-- The task --
Print a faithful copy of the data below, word for word, with the pictures left out.

-- Supplied material --

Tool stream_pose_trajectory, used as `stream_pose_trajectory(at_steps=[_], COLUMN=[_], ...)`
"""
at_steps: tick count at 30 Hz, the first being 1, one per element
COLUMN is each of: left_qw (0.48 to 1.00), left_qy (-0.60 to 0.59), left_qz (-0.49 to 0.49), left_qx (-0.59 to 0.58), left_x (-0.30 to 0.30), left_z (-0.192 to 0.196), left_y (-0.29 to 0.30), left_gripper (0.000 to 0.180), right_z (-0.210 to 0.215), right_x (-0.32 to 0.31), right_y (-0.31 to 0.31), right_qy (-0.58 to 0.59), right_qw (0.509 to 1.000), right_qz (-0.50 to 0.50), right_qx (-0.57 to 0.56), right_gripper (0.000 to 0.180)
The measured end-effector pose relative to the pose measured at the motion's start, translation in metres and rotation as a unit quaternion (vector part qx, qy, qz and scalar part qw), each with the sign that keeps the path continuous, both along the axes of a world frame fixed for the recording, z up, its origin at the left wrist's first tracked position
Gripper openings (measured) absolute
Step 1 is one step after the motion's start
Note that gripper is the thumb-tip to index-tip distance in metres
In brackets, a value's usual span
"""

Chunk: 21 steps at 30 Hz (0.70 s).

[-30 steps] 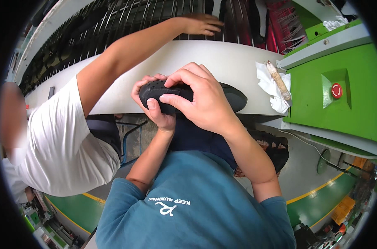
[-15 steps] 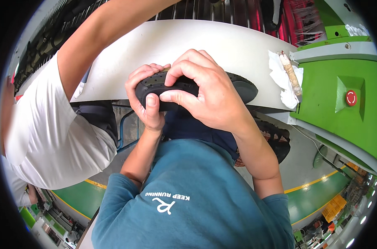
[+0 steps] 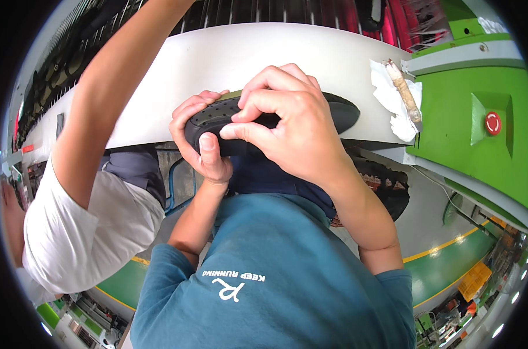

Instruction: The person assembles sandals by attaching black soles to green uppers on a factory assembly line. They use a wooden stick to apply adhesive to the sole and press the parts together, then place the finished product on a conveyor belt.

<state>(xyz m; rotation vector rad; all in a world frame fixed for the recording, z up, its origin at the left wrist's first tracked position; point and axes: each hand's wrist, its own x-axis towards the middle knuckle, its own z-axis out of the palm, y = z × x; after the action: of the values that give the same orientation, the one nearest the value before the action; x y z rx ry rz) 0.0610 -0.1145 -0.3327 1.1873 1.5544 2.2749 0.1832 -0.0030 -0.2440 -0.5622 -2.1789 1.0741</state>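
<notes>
- Left grip [image 3: 210, 160]: curled around the perforated end of a black shoe [image 3: 211, 121]; thumb pressed on the near side, other fingers laid over the far side.
- Right grip [image 3: 296, 119]: arched over the middle of the shoe; thumb and bent forefinger brought nearly together at its side. Whether anything is pinched between them cannot be told.
- Shoe: held between both grips; its rounded dark end is seen past the right grip, on the right. An olive strip is visible along the far edge, between the grips. Contact with the surface below cannot be determined.
- Teal shirt [image 3: 275, 256]: worn by the person, seen just on the near side of the grips.
- White surface [image 3: 310, 46]: extended beneath and beyond both grips.
- Wrapped stick [image 3: 404, 96]: laid on crumpled white paper [image 3: 382, 80], to the right of the right grip, apart from it.
- Co-worker's arm [image 3: 109, 87]: stretched forward, to the left of the left grip, not in contact with it.
- Metal rods [image 3: 246, 11]: lined up beyond the surface, on the far side of the grips.
- Green machine [image 3: 450, 104]: placed well to the right of the right grip; a round red button [image 3: 492, 123] is mounted on it.
- Yellow crate [image 3: 474, 281]: seen farthest off, on the right and nearer side.
</notes>
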Motion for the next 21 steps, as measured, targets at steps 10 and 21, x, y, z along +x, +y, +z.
stream_pose_trajectory(at_steps=[10, 21], left_qw=[0.993, 0.989], left_qy=[0.093, 0.059], left_qz=[-0.035, -0.038], left_qx=[-0.056, -0.130], left_x=[-0.026, -0.014], left_z=[-0.002, 0.021], left_y=[-0.012, -0.030], left_gripper=[0.068, 0.015], right_z=[-0.020, -0.016], right_x=[0.050, 0.054], right_y=[0.038, 0.030], right_qy=[-0.008, -0.071], right_qw=[0.999, 0.995], right_qz=[-0.011, 0.012], right_qx=[0.042, 0.063], right_gripper=[0.029, 0.021])
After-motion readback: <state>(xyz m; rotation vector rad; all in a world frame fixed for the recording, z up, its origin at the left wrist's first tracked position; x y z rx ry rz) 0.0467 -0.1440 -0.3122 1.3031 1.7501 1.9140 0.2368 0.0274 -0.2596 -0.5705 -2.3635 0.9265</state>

-- Completed task --
Tool stream_pose_trajectory, used as `stream_pose_trajectory(at_steps=[_], COLUMN=[_], ...)`
"""
at_steps: tick count at 30 Hz, the first being 1, one per element
COLUMN is each of: left_qw (0.48 to 1.00), left_qy (-0.60 to 0.59), left_qz (-0.49 to 0.49), left_qx (-0.59 to 0.58), left_x (-0.30 to 0.30), left_z (-0.192 to 0.196), left_y (-0.29 to 0.30), left_gripper (0.000 to 0.180), right_z (-0.210 to 0.215), right_x (-0.32 to 0.31), right_y (-0.31 to 0.31), right_qy (-0.58 to 0.59), right_qw (0.509 to 1.000), right_qz (-0.50 to 0.50), right_qx (-0.57 to 0.56), right_gripper (0.000 to 0.180)
The measured end-effector pose relative to the pose measured at the motion's start, translation in metres and rotation as a unit quaternion (vector part qx, qy, qz and scalar part qw), each with the sign that keeps the path continuous, both along the axes of a world frame fixed for the recording, z up, its origin at the left wrist's first tracked position
Gripper openings (measured) absolute
Step 1 is one step after the motion's start
Note that gripper is the thumb-tip to index-tip distance in metres
In brackets, a value's usual span
"""

Chunk: 21 steps at 30 Hz (0.70 s).

[-30 steps] 
[-15 steps] 
[+0 steps] 

Instruction: The person assembles sandals by attaching black soles to green uppers on a factory assembly line. They use a wooden stick to apply adhesive to the sole and press the parts together, then place the finished product on a conveyor belt.

<state>(xyz m; rotation vector rad; all in a world frame fixed for the recording, z up, its origin at the left wrist's first tracked position; point and axes: each hand's wrist, its own x-axis towards the middle knuckle, its own z-axis out of the palm, y = z × x; after the action: of the values that give the same orientation, the one nearest the value before the action; x y z rx ry rz) 0.0610 -0.1145 -0.3327 1.1873 1.5544 2.2749 0.1832 -0.0030 -0.2440 -0.5622 -2.1789 1.0741</state>
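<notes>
- Left grip [image 3: 210, 160]: curled around the perforated end of a black shoe [image 3: 211, 121]; thumb pressed on the near side, other fingers laid over the far side.
- Right grip [image 3: 296, 119]: arched over the middle of the shoe; thumb and bent forefinger brought nearly together at its side. Whether anything is pinched between them cannot be told.
- Shoe: held between both grips; its rounded dark end is seen past the right grip, on the right. An olive strip is visible along the far edge, between the grips. Contact with the surface below cannot be determined.
- Teal shirt [image 3: 275, 256]: worn by the person, seen just on the near side of the grips.
- White surface [image 3: 310, 46]: extended beneath and beyond both grips.
- Wrapped stick [image 3: 404, 96]: laid on crumpled white paper [image 3: 382, 80], to the right of the right grip, apart from it.
- Co-worker's arm [image 3: 109, 87]: stretched forward, to the left of the left grip, not in contact with it.
- Metal rods [image 3: 246, 11]: lined up beyond the surface, on the far side of the grips.
- Green machine [image 3: 450, 104]: placed well to the right of the right grip; a round red button [image 3: 492, 123] is mounted on it.
- Yellow crate [image 3: 474, 281]: seen farthest off, on the right and nearer side.
</notes>
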Motion for the next 21 steps, as measured, targets at steps 10 and 21, x, y, z along +x, +y, +z.
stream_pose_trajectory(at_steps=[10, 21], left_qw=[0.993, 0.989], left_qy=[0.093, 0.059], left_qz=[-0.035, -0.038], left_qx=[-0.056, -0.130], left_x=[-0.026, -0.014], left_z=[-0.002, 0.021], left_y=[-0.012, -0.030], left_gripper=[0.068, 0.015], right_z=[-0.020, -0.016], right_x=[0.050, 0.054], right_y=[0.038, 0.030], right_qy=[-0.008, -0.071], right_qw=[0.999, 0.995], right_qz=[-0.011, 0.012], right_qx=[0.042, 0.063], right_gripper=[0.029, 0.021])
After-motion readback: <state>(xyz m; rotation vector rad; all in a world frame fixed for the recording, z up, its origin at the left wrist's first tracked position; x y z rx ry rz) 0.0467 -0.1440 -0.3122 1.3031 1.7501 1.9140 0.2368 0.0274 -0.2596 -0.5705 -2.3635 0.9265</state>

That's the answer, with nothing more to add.